*** Opening Source material ***

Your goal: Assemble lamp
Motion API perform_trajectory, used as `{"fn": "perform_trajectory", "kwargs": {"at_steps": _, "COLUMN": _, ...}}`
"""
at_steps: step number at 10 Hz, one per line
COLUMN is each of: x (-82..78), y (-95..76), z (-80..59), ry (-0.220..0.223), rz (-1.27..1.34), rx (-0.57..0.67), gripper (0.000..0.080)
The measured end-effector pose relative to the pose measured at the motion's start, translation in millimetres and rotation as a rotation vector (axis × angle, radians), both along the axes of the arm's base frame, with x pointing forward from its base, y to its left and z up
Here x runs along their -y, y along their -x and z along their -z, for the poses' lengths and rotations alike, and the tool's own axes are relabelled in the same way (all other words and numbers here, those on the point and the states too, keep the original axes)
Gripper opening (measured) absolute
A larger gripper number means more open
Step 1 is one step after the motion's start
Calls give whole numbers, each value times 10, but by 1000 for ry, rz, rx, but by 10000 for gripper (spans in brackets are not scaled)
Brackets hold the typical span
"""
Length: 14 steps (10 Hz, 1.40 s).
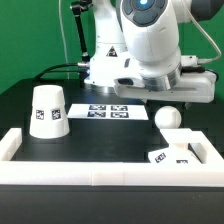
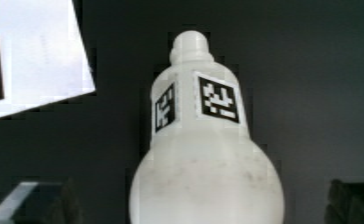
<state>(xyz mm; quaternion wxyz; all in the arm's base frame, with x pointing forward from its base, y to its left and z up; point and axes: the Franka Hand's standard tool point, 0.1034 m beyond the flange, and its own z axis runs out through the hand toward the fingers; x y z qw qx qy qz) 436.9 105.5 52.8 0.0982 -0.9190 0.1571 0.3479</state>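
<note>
Reading the tabletop [image 1: 100,140] as the exterior view shows it, the shade [image 1: 45,108] is standing wide end down at about 9 o'clock. It is well apart from the other parts, and I judge it is waiting there, out of the way, for a later step. The marker board [image 1: 108,112] is lying flat near the centre, and I am not reaching for it. The bulb [image 1: 168,117] is sitting at about 3 o'clock, just under my wrist, and I am hovering over it because it looks like the next part to pick. In the wrist view my claw [image 2: 197,205] is standing wide. A dark fingertip [image 2: 33,200] is showing on either side of the bulb's round body with black gaps between, so I am gripping nothing. The base [image 1: 175,150] is resting at about 5 o'clock, tucked into the corner of the border rail [image 1: 100,172], which I judge is bracing it to receive the bulb.
</note>
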Motion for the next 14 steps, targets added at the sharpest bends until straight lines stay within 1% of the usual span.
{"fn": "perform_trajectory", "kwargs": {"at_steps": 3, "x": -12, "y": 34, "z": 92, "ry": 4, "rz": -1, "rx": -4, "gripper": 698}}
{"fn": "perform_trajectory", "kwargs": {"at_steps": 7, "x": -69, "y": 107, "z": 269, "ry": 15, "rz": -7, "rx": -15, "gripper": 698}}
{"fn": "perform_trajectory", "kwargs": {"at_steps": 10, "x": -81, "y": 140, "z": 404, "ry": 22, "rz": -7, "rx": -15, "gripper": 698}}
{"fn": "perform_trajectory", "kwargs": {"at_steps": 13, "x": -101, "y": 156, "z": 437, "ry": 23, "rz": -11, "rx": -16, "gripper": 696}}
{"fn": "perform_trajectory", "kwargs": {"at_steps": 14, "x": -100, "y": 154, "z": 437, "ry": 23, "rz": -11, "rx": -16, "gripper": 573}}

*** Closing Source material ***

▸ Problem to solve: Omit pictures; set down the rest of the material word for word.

▸ Exercise solution:
Your goal: Assemble lamp
Motion API perform_trajectory, used as `{"fn": "perform_trajectory", "kwargs": {"at_steps": _, "COLUMN": _, ...}}`
"""
at_steps: step number at 10 Hz, one per line
COLUMN is each of: x (-82..78), y (-95..76), z (-80..59), ry (-0.220..0.223), rz (-1.27..1.34), rx (-0.57..0.67), gripper (0.000..0.080)
The measured end-effector pose relative to the pose measured at the motion's start, translation in millimetres and rotation as a rotation vector (axis × angle, radians), both along the axes of the arm's base frame, with x pointing forward from its base, y to its left and z up
Here x runs along their -y, y along their -x and z along their -z, for the poses' lengths and rotations alike, and the tool's own axes are relabelled in the same way (all other words and numbers here, those on the point and the states too, keep the original axes)
Gripper opening (measured) absolute
A larger gripper number means more open
Step 1 is one step after the motion's start
Calls give whole numbers, each value times 10, but by 1000 for ry, rz, rx, but by 10000 for gripper (spans in brackets are not scaled)
Brackets hold the typical span
"""
Length: 14 steps (10 Hz, 1.40 s).
<state>(xyz mm; quaternion wxyz; all in the arm's base frame, with x pointing forward from its base, y to its left and z up; point and axes: the Franka Hand's standard tool point, 0.1034 m beyond the flange, and its own z axis runs out through the hand toward the fingers; x y z qw qx qy qz) 436.9 105.5 52.8 0.0982 -0.9190 0.1571 0.3479</state>
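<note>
Reading the tabletop [image 1: 100,140] as the exterior view shows it, the shade [image 1: 45,108] is standing wide end down at about 9 o'clock. It is well apart from the other parts, and I judge it is waiting there, out of the way, for a later step. The marker board [image 1: 108,112] is lying flat near the centre, and I am not reaching for it. The bulb [image 1: 168,117] is sitting at about 3 o'clock, just under my wrist, and I am hovering over it because it looks like the next part to pick. In the wrist view my claw [image 2: 197,205] is standing wide. A dark fingertip [image 2: 33,200] is showing on either side of the bulb's round body with black gaps between, so I am gripping nothing. The base [image 1: 175,150] is resting at about 5 o'clock, tucked into the corner of the border rail [image 1: 100,172], which I judge is bracing it to receive the bulb.
</note>
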Motion for the next 14 steps, targets added at the sharpest bends until straight lines stay within 1% of the usual span.
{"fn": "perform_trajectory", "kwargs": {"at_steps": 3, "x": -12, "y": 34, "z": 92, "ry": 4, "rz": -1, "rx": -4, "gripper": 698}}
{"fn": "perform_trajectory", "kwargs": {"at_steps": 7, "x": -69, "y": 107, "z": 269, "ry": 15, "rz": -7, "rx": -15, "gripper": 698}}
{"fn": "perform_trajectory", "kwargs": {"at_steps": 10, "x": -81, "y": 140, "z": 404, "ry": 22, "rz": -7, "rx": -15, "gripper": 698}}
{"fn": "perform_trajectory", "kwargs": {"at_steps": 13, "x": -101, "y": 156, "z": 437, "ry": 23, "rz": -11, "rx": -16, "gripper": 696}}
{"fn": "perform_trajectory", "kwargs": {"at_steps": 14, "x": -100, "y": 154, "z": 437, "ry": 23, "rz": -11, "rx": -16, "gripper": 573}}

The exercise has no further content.